If you saw the whole talk then you would have seen it build up to a climax with Person B admitting that they themselves had been conducting evidence based research in their own school. Riddled with self-loathing and stupidity, he then draws the only conclusion he can: he must be a eugenicist. (The audience find this funny because they recognise it as a call-back from the beginning of the show.)
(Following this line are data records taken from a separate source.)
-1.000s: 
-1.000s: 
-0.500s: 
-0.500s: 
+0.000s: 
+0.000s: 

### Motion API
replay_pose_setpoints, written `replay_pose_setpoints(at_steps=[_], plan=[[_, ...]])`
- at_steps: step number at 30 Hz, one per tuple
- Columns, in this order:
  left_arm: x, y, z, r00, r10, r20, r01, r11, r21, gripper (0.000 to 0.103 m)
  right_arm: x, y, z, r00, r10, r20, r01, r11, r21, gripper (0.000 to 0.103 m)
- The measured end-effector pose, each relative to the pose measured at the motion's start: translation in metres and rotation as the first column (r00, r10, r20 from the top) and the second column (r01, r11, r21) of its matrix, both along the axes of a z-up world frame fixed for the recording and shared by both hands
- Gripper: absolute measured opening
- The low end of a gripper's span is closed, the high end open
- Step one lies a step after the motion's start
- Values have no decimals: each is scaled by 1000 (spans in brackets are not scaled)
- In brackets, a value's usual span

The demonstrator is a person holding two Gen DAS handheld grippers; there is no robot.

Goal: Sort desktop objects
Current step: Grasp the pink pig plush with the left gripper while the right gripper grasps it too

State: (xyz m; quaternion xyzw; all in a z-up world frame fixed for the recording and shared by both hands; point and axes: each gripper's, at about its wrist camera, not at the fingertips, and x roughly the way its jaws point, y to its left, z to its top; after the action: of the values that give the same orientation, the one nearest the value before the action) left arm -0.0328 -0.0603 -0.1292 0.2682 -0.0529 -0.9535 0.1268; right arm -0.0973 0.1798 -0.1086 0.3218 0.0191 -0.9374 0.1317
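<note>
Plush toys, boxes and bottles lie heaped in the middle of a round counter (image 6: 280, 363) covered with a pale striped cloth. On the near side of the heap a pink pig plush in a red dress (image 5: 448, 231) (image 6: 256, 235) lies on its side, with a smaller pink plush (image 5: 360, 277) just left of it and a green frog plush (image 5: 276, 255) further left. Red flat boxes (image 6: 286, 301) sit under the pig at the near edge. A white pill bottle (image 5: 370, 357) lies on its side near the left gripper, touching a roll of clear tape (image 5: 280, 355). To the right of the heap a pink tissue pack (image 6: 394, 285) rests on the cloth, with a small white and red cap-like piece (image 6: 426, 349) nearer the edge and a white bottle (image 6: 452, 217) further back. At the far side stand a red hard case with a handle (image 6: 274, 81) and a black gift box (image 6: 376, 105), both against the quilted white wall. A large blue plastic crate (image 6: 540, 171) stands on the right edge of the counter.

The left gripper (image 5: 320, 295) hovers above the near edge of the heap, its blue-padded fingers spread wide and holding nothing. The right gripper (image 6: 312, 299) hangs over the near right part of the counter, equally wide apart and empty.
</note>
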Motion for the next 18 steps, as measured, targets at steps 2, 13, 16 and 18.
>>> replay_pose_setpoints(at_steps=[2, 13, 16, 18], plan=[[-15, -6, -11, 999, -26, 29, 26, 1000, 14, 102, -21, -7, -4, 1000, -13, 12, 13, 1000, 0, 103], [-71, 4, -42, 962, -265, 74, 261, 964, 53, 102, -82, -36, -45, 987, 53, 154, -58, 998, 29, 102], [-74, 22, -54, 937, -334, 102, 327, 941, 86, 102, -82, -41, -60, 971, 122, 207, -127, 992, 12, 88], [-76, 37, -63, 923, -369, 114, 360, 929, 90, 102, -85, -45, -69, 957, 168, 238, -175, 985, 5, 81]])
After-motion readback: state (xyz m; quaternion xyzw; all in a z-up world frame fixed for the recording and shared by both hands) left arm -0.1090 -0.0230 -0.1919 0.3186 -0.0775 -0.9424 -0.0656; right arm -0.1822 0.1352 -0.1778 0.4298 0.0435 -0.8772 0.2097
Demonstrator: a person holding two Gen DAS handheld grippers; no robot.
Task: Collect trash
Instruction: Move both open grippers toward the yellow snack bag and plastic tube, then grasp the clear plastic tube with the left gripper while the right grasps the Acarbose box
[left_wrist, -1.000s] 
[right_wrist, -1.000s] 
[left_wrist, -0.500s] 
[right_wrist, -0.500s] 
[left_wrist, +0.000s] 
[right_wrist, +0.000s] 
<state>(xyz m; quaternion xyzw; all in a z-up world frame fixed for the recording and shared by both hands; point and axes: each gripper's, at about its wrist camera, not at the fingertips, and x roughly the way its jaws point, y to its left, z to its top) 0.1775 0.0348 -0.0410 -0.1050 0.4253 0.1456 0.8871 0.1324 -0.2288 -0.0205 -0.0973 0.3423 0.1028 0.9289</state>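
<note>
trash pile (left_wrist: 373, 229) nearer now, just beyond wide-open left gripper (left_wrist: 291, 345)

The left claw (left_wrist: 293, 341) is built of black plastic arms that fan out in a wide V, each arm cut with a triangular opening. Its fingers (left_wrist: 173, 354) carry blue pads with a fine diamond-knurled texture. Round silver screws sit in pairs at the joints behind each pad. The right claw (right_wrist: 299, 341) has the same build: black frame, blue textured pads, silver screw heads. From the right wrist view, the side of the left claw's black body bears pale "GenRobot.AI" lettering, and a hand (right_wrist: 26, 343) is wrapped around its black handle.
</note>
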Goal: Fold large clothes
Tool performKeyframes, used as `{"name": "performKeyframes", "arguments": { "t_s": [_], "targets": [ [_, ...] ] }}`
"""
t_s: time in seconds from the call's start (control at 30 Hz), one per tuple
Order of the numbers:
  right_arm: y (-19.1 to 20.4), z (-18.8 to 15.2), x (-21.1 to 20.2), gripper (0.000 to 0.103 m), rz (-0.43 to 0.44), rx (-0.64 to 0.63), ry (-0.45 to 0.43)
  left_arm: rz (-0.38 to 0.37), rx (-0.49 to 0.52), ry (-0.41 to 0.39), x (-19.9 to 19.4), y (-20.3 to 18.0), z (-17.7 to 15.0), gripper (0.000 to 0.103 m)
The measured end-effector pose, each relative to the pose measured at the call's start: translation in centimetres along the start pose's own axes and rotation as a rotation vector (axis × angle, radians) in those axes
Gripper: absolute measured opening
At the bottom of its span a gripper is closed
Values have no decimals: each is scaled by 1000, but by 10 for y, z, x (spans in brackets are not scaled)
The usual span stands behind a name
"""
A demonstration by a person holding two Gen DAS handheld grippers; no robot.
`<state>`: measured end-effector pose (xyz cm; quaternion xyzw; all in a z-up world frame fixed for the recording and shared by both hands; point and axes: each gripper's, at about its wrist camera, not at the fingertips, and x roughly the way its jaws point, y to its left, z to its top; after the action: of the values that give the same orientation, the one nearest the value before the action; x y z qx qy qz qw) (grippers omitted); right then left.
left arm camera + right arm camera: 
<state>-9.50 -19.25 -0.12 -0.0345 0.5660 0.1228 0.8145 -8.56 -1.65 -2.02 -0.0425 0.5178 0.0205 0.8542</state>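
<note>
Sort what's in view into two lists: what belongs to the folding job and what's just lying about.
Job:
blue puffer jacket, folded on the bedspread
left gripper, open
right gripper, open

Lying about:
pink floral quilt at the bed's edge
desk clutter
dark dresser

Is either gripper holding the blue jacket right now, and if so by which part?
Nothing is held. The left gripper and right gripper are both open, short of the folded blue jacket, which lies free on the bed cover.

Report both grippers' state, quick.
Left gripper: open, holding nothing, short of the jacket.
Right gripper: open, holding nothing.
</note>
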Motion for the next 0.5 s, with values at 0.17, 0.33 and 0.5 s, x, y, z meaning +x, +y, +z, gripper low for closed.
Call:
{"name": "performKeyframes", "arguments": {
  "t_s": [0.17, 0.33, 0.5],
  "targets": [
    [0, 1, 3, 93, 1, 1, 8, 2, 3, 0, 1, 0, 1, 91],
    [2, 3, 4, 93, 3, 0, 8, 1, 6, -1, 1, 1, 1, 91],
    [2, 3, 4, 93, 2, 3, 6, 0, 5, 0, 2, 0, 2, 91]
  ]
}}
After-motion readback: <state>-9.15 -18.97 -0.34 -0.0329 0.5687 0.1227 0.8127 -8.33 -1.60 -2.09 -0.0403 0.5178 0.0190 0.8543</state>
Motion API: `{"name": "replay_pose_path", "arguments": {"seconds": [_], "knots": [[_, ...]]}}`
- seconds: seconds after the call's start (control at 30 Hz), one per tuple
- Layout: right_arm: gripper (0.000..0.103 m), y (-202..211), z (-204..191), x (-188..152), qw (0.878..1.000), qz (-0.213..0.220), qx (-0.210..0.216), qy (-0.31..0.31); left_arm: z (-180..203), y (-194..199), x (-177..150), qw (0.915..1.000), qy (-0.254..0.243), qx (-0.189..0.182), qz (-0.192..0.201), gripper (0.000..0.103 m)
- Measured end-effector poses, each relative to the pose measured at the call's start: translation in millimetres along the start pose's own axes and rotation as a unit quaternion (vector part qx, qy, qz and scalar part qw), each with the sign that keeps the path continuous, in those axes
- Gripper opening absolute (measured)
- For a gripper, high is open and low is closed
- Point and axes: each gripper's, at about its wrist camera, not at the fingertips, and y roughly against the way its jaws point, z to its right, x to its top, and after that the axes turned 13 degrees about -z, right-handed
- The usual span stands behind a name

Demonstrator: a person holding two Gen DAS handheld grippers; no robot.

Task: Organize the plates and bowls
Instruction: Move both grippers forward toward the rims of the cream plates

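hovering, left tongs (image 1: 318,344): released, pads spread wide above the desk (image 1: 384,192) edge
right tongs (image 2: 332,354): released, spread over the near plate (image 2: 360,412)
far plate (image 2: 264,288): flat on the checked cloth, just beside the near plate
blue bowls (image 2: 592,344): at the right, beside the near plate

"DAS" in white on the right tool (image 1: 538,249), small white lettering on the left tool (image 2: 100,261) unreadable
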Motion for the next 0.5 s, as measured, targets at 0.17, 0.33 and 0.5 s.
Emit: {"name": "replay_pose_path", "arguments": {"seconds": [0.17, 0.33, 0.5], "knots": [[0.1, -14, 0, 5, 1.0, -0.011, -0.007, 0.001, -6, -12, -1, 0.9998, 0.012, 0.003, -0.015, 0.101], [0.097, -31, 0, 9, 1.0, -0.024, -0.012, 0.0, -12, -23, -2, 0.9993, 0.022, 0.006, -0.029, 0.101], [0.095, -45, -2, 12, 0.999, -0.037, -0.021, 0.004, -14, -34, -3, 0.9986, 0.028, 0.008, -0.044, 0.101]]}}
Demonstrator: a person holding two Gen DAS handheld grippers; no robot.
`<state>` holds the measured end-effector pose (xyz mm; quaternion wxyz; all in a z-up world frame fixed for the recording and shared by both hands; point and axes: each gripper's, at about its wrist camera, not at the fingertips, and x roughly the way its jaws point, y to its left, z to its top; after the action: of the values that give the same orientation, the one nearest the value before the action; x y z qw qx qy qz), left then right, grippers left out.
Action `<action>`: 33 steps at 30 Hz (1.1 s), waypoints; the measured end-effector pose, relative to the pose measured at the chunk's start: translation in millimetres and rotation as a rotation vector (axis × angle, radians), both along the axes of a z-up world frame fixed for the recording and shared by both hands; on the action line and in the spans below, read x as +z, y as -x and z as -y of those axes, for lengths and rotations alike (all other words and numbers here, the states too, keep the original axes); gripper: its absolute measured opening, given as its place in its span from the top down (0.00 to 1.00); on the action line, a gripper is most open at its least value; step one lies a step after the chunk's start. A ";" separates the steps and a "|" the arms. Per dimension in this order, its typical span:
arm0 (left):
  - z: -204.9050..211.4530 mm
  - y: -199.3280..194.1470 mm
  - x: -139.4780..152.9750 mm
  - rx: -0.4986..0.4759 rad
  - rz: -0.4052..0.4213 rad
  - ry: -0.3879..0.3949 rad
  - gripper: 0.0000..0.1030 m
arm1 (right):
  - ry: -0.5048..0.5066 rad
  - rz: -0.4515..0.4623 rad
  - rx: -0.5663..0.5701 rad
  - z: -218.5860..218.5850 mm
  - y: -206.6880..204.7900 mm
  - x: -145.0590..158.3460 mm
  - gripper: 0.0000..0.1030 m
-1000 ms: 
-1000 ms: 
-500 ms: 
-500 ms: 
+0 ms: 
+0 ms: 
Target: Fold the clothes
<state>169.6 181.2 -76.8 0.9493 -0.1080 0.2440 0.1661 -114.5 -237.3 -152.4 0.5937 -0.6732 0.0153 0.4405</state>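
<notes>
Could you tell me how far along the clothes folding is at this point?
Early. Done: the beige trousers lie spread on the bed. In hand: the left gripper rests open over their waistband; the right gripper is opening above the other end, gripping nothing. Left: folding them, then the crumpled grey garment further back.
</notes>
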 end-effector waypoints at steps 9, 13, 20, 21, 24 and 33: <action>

Person A then explains to Person B how he is not a eugenicist and that he is a wonderful headteacher. (This is a joke because, as is revealed in the slides, Person A is only saying this stuff to increase his twitter following. This joke serves to undermine their entire talk and present them to the audience as two desperate social media ladder climbers. The show ends with Person B’s number of followers reducing to one solitary person. He has failed in his desire to use leadership in order to become popular.)
Postscript
Taken out of context, few jokes work. If people want to assign meaning to other people’s words, that have been taken out of context, then they are free to do so. Nobody can really stop that. If a joke offends, when it is taken out of its context, then so be it. The Joker doesn’t need to apologise because to do so would require them to write out the jokes complete with a full contextual commentary in italics, and only an idiot would attempt this.
If a joke, within its context, offends then it may be because the subject is either too close to the bone (which may not necessarily make it a bad joke) or, it is just a bad joke.
Permission does not have to be granted for humour to be found in other people’s public actions. This is especially true if the purpose behind the humour is to drive home wider points within a specific context. But, of course, you won’t understand what that is if you haven’t been privy to the big picture in the first place. You will instead take the joke at face value, or at least, give it a value which suits your personal bias. The Joker cannot do much about this, that choice and interpretation has been yours and yours alone.
So, to conclude, if anyone wants to make a joke about anything I have ever publicly said or done then they are free to do so. I am fine with that because I understand that I write and say things in public. If it is a good joke, I’ll laugh along. If it’s not, and I am bothered by it, I may contact the joker personally and tell them I didn’t find it funny. They could then explain it to me, or apologise, or both.
If they didn’t, well, I could always block them.